In neither of these passages is baptism mentioned. Along the same lines, Paul says in 1 Corinthians 15:2 that we are saved “by this gospel.” In his articulation of the gospel, he doesn’t mention the practice of baptism. Paul was most definitely a strong advocate for water baptism, but it wasn’t one of those things “of first importance” that he passes along to the Corinthian believers (15:3). Water baptism is a wonderful picture of the gospel, but it is not the same thing as the gospel.

So where does this leave us? I remember having a conversation years ago in the earliest days of my ministry with a lovely family who had started attending our small, country church. Their entire family for several generations had attended the Methodist church in town, but because that church was dying, this young family had started attending and serving in our church. They were a huge blessing to this young pastor! I went to their home one evening intending to talk to them about joining the church officially as members.
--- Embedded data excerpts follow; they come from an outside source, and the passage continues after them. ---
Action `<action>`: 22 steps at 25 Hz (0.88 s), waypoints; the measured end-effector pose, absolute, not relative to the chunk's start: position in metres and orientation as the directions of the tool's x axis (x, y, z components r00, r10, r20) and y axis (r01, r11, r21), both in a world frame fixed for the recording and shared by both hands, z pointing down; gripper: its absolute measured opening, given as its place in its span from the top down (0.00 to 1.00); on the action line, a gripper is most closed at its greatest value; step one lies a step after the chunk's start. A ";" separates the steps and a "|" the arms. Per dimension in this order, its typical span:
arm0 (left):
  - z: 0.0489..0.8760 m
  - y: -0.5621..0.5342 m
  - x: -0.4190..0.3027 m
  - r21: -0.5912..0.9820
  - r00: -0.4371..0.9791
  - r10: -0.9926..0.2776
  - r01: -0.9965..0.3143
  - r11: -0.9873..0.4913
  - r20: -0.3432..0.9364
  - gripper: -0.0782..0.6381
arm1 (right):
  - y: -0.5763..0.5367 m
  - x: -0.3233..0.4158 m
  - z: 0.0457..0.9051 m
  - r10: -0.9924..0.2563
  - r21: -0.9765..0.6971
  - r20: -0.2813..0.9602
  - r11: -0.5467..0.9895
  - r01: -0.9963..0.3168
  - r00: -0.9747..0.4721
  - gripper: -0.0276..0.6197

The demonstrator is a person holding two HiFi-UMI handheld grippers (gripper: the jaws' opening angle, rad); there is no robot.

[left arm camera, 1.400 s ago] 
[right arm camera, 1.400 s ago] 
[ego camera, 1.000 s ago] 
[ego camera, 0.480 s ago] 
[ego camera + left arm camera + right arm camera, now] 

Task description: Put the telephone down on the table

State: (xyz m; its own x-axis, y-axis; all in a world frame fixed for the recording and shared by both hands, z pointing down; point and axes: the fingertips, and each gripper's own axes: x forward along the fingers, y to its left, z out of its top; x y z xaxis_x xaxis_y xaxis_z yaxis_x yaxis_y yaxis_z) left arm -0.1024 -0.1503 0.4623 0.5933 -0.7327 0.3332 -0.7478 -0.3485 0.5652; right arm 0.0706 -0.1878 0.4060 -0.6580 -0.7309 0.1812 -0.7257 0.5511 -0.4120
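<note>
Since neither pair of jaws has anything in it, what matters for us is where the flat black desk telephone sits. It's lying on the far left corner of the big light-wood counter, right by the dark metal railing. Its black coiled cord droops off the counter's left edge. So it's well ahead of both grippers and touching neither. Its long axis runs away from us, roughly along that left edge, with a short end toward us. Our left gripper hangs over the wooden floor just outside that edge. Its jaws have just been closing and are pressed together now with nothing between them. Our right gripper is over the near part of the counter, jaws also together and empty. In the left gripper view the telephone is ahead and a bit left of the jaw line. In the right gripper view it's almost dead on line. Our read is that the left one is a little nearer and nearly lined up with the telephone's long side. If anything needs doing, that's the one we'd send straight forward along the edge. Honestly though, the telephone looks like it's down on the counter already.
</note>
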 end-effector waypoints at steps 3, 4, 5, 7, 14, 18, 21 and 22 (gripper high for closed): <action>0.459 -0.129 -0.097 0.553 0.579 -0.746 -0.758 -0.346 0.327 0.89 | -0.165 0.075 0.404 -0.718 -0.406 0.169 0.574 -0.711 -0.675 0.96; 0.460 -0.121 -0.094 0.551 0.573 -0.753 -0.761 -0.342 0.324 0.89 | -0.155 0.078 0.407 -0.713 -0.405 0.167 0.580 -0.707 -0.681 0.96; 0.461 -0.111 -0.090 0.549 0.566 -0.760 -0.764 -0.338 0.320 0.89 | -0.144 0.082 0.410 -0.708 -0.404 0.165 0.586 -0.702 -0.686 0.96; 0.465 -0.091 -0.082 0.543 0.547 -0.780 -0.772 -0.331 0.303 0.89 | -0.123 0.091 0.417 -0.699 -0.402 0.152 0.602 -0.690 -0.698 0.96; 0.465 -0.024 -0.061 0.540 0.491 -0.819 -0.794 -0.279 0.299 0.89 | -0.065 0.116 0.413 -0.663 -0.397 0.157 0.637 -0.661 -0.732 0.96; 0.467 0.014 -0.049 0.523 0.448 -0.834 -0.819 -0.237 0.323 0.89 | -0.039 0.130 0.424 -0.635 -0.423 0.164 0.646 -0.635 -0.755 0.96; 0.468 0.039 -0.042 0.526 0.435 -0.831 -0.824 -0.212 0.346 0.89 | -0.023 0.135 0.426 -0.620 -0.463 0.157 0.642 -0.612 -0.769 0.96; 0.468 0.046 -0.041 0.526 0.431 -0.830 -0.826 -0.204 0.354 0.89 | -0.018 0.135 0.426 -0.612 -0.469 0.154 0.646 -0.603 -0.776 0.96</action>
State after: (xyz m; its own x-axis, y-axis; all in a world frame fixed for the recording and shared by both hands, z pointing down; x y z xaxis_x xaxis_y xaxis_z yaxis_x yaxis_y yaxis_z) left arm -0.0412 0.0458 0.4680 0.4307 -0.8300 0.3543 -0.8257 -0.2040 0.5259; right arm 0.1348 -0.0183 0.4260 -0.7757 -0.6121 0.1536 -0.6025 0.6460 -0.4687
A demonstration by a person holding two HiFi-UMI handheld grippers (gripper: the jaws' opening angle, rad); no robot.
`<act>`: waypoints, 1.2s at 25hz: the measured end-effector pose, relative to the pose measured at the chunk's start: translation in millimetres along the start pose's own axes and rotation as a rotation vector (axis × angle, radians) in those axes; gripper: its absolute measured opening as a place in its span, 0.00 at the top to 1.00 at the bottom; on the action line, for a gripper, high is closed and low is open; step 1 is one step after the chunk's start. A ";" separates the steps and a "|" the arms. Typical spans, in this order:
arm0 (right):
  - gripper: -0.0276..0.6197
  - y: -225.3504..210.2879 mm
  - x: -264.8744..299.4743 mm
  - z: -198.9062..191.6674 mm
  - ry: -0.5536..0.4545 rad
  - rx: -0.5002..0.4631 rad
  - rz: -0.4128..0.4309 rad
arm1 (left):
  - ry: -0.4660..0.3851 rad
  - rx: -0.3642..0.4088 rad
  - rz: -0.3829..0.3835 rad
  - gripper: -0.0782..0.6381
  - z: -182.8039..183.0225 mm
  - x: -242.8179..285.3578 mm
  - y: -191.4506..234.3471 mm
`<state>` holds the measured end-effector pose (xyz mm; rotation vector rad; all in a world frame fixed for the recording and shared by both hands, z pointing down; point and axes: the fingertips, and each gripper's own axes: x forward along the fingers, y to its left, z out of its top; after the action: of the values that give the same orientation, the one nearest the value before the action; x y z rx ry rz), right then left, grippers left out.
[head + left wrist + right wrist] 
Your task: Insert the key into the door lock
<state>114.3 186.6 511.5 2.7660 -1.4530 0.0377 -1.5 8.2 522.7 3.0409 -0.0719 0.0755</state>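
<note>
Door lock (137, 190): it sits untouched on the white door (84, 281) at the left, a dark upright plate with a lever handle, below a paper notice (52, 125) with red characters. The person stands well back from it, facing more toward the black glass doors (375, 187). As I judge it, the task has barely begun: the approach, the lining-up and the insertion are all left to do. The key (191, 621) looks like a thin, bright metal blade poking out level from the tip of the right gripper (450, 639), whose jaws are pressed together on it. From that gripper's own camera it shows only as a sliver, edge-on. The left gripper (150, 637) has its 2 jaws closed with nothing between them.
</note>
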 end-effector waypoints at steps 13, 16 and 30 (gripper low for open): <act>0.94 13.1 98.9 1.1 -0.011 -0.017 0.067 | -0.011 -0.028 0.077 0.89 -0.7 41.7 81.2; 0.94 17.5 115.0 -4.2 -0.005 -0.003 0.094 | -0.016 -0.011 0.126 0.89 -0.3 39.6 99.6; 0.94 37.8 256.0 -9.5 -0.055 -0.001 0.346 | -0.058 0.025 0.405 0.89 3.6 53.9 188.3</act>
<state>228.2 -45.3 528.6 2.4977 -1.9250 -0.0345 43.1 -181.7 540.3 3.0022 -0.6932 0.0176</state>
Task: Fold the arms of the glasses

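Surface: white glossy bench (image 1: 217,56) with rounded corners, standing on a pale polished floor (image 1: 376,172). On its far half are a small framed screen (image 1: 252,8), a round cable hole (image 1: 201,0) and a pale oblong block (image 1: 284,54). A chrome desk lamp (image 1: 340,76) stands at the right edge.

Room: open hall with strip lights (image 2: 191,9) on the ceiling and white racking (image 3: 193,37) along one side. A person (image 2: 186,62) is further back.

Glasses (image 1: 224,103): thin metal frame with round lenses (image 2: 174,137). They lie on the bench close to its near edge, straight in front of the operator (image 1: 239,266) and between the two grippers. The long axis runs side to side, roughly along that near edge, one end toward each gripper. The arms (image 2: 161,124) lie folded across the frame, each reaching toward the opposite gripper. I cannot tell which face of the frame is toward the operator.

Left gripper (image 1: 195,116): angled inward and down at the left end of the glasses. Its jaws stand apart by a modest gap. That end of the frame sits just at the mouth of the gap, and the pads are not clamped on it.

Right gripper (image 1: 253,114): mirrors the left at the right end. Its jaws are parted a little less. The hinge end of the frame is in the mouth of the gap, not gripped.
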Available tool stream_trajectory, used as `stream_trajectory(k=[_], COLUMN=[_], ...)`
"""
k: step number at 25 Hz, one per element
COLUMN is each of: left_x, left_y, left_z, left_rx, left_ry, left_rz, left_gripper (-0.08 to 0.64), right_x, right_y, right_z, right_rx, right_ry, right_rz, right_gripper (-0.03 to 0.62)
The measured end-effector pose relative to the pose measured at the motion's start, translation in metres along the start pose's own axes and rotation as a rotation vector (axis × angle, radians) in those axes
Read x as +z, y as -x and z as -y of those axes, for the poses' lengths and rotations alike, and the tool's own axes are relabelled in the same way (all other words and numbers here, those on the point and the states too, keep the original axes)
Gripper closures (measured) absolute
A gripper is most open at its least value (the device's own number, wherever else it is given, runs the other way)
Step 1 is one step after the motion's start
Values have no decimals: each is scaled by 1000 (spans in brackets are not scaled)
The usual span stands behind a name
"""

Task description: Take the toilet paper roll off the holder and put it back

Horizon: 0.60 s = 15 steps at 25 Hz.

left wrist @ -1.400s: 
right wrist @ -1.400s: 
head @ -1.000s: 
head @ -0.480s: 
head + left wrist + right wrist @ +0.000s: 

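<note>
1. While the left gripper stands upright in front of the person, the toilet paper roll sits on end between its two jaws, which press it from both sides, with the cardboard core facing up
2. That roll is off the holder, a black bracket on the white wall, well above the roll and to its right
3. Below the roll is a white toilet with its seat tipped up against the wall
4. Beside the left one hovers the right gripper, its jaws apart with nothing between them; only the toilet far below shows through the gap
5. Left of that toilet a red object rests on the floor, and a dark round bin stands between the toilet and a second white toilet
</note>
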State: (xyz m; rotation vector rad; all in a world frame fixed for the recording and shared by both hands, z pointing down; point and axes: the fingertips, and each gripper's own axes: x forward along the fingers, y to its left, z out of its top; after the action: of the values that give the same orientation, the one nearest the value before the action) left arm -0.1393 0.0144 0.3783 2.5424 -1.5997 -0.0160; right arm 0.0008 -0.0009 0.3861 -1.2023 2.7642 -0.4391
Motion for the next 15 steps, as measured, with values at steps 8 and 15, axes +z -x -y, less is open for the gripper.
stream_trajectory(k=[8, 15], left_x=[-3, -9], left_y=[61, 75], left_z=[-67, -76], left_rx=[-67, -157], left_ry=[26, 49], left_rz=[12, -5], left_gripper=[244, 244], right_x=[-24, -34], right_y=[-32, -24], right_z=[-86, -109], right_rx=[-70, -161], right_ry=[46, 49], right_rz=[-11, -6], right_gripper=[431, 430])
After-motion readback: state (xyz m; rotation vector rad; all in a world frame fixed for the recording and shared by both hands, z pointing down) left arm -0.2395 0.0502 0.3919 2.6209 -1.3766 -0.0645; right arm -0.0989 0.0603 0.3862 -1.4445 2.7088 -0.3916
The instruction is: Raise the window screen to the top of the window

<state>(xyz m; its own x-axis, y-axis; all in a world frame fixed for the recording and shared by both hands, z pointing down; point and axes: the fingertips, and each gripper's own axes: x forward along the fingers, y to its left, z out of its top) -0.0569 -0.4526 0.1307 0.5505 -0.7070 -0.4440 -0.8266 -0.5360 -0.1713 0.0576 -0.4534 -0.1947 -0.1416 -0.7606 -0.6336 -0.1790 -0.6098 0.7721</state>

Whatever you think about the importance or appropriateness of congregational membership, it was a good talk that eventually led us to the topic of baptism. They had not been immersed as believers and neither had anyone in their entire extended family who had been faithfully serving and worshipping in their local congregation for decades. I carefully explained to them from scripture our church’s understanding of baptism. They told me that they mostly agreed with my interpretation of the texts, but they were left wondering what I believed about their family who hadn’t been baptized in that way.

What would you tell them?

I told them that I believed that baptism was the appropriate response of obedience among those wishing to follow Jesus. I used the example of Cornelius and his household in Acts 10 receiving the Spirit and getting water baptized after the fact. I also told them that it would be inappropriate for me or anyone else to condemn and treat as lost people those who had served Jesus faithfully and who had clearly demonstrated Holy Spirit fruitfulness in their lives but who had a different understanding of baptism than I did. To whatever extent a mortal can know such things, I firmly believed that their family members who hadn’t been immersed were every bit my brothers and sisters in Christ. I don’t know of anyone who would claim that water baptism alone provides a complete picture of the realities of salvation in a person’s life. I think that those of us who have a particular enthusiasm for the importance of baptism would do well to remember this. Scripture tells us affirmatively to repent and be baptized, but it would be going well beyond scripture to say that God will not save any person who has not been baptized in the same way and with the same understanding as me. Therefore, a particular understanding of baptism may come very close to the bullseye, but I would not place it among those bullseye beliefs.